Endogenously bound calmodulin is essential for the function of the inositol 1,4,5-trisphosphate receptor

Calmodulin ( CaM) is a ubiquitous Ca2+ sensor protein that plays an important role in regulating a large number of Ca2+ channels, including the inositol 1,4,5- trisphosphate receptor ( IP3R). Despite many efforts, the exact mechanism by which CaM regulates the IP3R still remains elusive. Here we show, using unidirectional Ca-45(2+) flux experiments on permeabilized L15 fibroblasts and COS- 1 cells, that endogenously bound CaM is essential for the proper activation of the IP3R. Removing endogenously bound CaM by titration with a high affinity ( pM) CaM- binding peptide derived from smooth muscle myosin light- chain kinase ( MLCK peptide) strongly inhibited IP3- induced Ca2+ release. This inhibition was concentration- and time- dependent. Removing endogenously bound CaM affected the maximum release capacity but not its sensitivity to IP3. A mutant peptide with a strongly reduced affinity for CaM did not affect inhibited IP3- induced Ca2+ release.

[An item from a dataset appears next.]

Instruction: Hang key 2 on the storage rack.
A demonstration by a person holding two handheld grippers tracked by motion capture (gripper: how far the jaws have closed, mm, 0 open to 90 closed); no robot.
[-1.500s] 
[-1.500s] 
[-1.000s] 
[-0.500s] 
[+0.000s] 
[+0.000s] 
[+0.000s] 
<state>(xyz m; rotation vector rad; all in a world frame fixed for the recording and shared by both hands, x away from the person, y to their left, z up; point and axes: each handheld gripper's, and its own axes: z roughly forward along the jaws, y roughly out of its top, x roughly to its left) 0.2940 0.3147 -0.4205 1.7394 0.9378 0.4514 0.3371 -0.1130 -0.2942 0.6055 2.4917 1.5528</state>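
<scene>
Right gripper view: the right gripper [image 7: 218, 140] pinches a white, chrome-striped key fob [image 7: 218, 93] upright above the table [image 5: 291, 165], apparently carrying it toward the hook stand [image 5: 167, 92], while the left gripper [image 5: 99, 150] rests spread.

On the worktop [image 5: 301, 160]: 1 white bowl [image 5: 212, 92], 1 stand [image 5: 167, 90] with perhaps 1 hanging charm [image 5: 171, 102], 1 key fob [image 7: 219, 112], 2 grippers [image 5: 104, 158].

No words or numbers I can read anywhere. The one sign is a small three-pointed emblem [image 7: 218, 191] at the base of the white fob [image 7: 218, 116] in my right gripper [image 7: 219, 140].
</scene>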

Furthermore, the inhibition by the MLCK peptide was fully reversible. Re- adding exogenous CaM, but not CaM1234, reactivated the IP3R. These data suggest that, by using a specific CaM- binding peptide, we removed endogenously bound CaM from a high affinity CaM- binding site on the IP3R, and this resulted in a complete loss of the IP3R activity. Our data support a new model whereby CaM is constitutively associated with the IP3R and functions as an essential subunit for proper functioning of the IP3R.